Finalement, dans l’intervalle 80-400 nm, la clairance des vecteurs lipidiques par les organes du MPS augmente en fonction de leur taille (Woodle et al, 1992). De façon générale, des vecteurs de 100 à 200 nm de diamètre sont stables et le plus souvent utilisés.
D’autre part, la surface de ces vecteurs doit présenter un caractère hydrophile, non chargé et dynamique pour être « invisible » au MPS. Ainsi, le recouvrement de la particule par un polymère inerte, flexible, bien solvaté et possédant une polarité proche de celle de l’eau entraîne un encombrement stérique empêchant l’adsorption des opsonines sur ce vecteur (Torchilin et al, 1995 ; Gref et al, 1995).

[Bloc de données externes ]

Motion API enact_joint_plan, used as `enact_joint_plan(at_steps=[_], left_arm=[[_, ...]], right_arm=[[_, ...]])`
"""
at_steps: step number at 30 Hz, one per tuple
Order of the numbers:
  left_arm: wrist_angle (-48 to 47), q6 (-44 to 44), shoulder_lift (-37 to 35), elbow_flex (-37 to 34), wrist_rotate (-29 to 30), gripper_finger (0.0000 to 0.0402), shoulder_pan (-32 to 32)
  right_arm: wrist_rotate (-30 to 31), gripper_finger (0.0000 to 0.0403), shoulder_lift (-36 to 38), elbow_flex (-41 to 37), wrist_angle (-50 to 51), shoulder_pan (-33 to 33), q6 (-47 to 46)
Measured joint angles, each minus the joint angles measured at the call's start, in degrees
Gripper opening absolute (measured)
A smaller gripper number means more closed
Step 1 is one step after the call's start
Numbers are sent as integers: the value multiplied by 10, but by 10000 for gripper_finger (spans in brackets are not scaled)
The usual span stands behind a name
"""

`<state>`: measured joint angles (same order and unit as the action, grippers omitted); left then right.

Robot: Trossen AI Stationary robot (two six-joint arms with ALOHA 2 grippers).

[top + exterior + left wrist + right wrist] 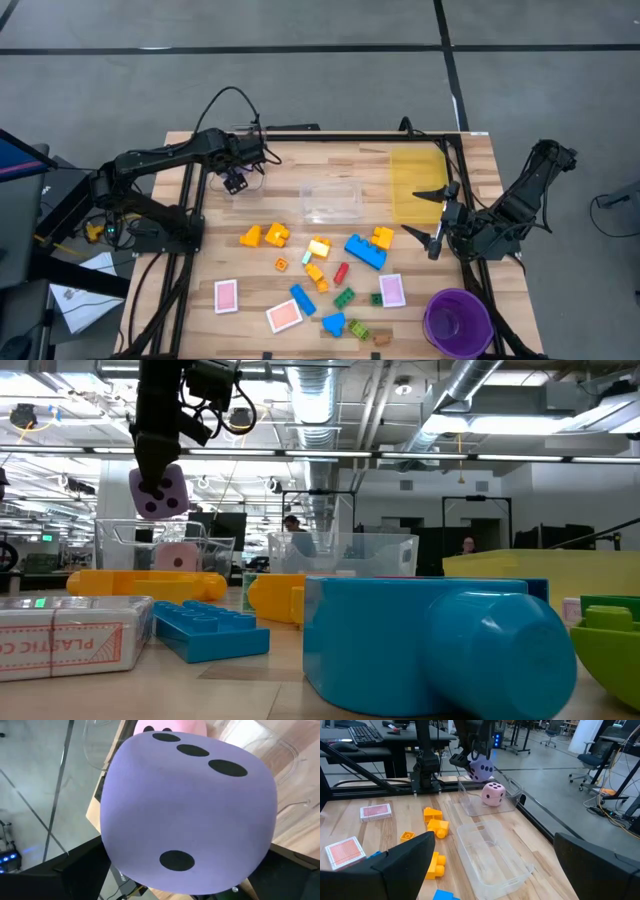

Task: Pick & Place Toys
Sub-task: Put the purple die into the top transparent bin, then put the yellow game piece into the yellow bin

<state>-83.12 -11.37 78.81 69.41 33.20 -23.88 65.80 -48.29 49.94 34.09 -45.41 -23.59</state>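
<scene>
My left gripper [158, 460] is shut on a purple dotted die [159, 492], which also shows in the left wrist view [190, 810] and the right wrist view [481, 769]. It hangs above a small clear bin [470, 802] at the table's far left. A pink dotted die [493, 793] rests on that bin's floor. Several loose bricks, such as a yellow one [264, 236] and a blue one [365, 250], lie on the table with pink-backed cards [227, 296]. My right gripper [436, 216] is open and empty beside the yellow bin [415, 185]. My left gripper pinches the purple die's upper part [156, 478] between its two fingers. The fingers come from above, pointing down. The die hangs below them, lifted clear above the small clear bin and the pink die.
A second clear bin [332, 200] stands at the table's far middle. A round purple cup [457, 322] stands at the near right corner. Two more cards [284, 316] [391, 290] lie among the bricks near the front edge.
</scene>
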Motion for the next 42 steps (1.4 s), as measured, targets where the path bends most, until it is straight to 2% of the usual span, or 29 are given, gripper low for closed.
enact_joint_plan(at_steps=[11, 15, 19, 22, 25, 28, 34, 42], left_arm=[[6, -12, 0, 0, 3, 400, 0], [25, -11, -5, 0, -43, 400, -6], [14, -40, -9, 0, -33, 400, -21], [27, -44, -34, 0, -80, 400, -51], [28, -51, -43, 0, -82, 400, -66], [64, -55, -67, 0, -119, 400, -81], [66, -73, -76, 0, -116, 400, -106], [105, -75, -76, 0, -126, 400, -106]], right_arm=[[0, 400, 0, 0, 0, 0, -4], [0, 400, 0, 0, 0, 0, -4], [0, 400, 0, 0, 0, 0, -4], [0, 400, 0, 0, 1, 0, -4], [-4, 400, 0, 0, 3, 0, -4], [-4, 400, 0, 0, 3, 0, -4], [-4, 400, 0, 0, 3, 0, -4], [-4, 400, 0, 0, 3, 0, -4]])
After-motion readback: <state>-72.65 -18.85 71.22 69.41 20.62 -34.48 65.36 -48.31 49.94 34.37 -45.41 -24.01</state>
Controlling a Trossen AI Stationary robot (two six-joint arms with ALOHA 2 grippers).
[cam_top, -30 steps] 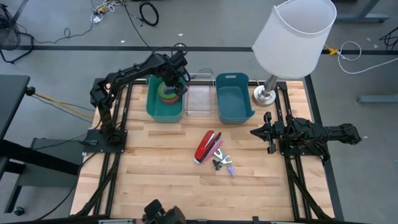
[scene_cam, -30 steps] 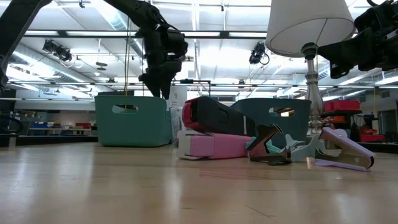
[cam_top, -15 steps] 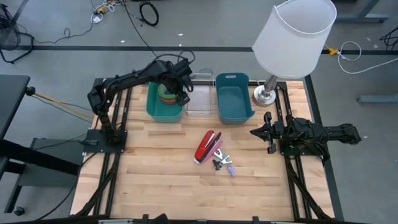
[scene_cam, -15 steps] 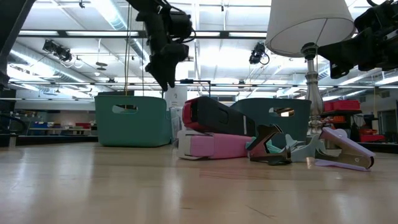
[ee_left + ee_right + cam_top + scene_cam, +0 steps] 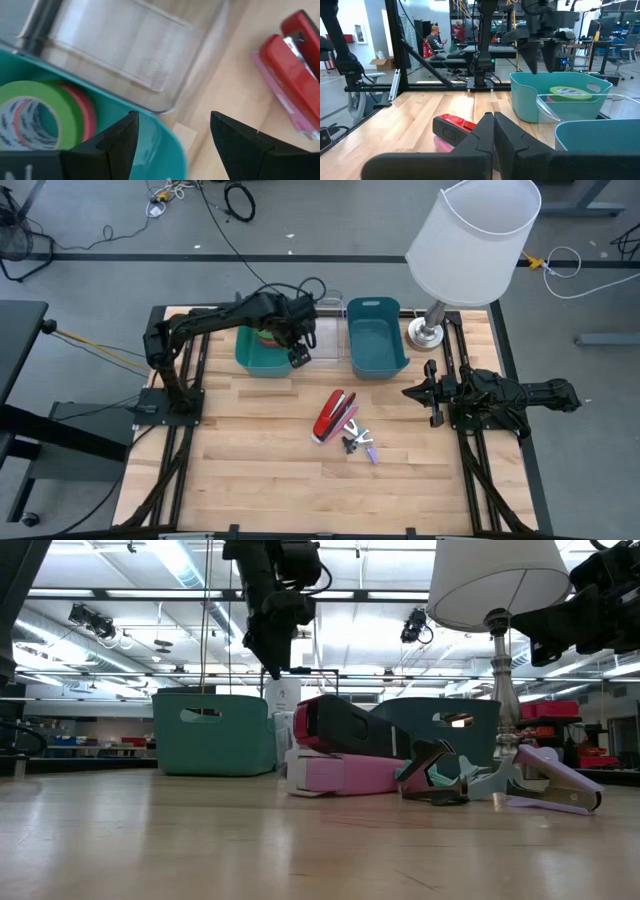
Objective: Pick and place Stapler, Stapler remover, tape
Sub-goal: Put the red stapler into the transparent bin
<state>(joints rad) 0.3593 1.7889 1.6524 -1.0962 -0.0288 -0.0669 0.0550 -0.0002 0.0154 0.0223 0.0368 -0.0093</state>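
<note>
We note three bins at the table's far edge: a teal bin (image 5: 262, 352) holding the tape rolls (image 5: 35, 107), a clear bin (image 5: 322, 338) and a blue bin (image 5: 375, 338). The left gripper (image 5: 299, 354) hangs above the teal bin's near right corner, fingers spread wide and empty. The stapler (image 5: 332, 415) lies mid-table, nearer the operator's edge and to the right of that gripper, long axis running diagonally, top toward the bins. The staple removers (image 5: 359, 444) sit just beside its lower end. We judge the left arm nearer; the right gripper (image 5: 432, 394) waits at the table's right side, fingers pressed together.
</note>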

Parmi les polymères hydrophiles étudiés, nous pouvons distinguer surtout le polyéthylèneglycol (PEG) et ses dérivés : les poloxamères et les poloxamines (Storm et al, 1995). Par exemple, les chaînes polymères de PEG, dont une extrémité est en interaction avec la membrane lipidique du vecteur, adoptent une configuration étalée (dite en brosse), créant ainsi un encombrement stérique et rendant la surface hydrophile (Jeon et al, 1991). De plus, grâce à leur flexibilité, les molécules d’eau piégées entre ces chaînes sont chassées et rejoignent la phase aqueuse externe. Une fois « asséchées », les chaînes de PEG empêchent la diffusion d’agents d’opsonisation ou d’autres solutés hydrophiles vers la surface hydrophobe ainsi obtenue du liposome (Torchilin et al, 1995 ; Gref et al, 1995) (Fig. 13). Cet effet
« dysopsonique » semble maximal pour du PEG de poids moléculaires compris entre 2000 et 5000 Da (Storm et al, 1995 ; Allen, 1994).
Les liposomes recouverts de PEG (dits « PEGylés » ou « peggylés ») ont été les premiers vecteurs à mettre en évidence une forte augmentation du temps de rémanence sanguine (Storm et al, 1995), ainsi qu’une nette diminution de l’accumulation hépatique. Ces deux effets sont attribuables à la présence du PEG « en brosse » à leur surface (Torchilin, 1998). La modification de la surface d’un liposome peut être obtenue à l’aide d’un dérivé de PEG, l’ester méthoxysuccimide de PEG, auquel est ajoutée une partie hydrophobe, comme par exemple une longue chaîne d’acides gras. Cette partie hydrophobe va s’incorporer dans la bicouche phospholipidique du liposome, alors que la chaîne de PEG se déploie à la surface (Klibanov et al, 1990). Ce mécanisme est bien établi et relativement simple.
La conséquence directe de cette stabilisation du vecteur par encombrement stérique et augmentation de son hydrophilie de surface est donc la modification de sa biocinétique (pharmacocinétique et biodistribution). En effet, les vecteurs, administrés par voie intraveineuse, ne sont captés que tardivement par les organes du MPS, et restent confinés à l’intérieur du compartiment sanguin où ils agissent comme des microréservoirs circulants pendant plusieurs heures. Ainsi, et dans l’hypothèse d’une libération du DTPA après distribution des liposomes dans les tissus, l’accessibilité aux secteurs profonds et/ou peu irrigués, tel le compartiment osseux, peut être facilité.
Ce type de liposomes sera donc envisagé dans le cadre de notre travail expérimental.
Figure 13 : Schéma des liposomes « conventionnels » (C), des liposomes PEGylés dits
« furtifs » (stealth en anglais) (S) et de leur interaction avec les protéines plasmatiques opsonines (d’après Allen, 1994).
Representations of liposomes sterically stabilized with polyethylene glycol (PEG) (S-liposomes) and conventional liposomes (C-liposomes). PEG attracts water to the liposome surface and the hydrophilic surface inhibits opsonization of the liposome by plasma proteins, leading to increased survival times of S-liposomes in the circulation. The liposomes contain entrapped drug molecules (Allen, 1994).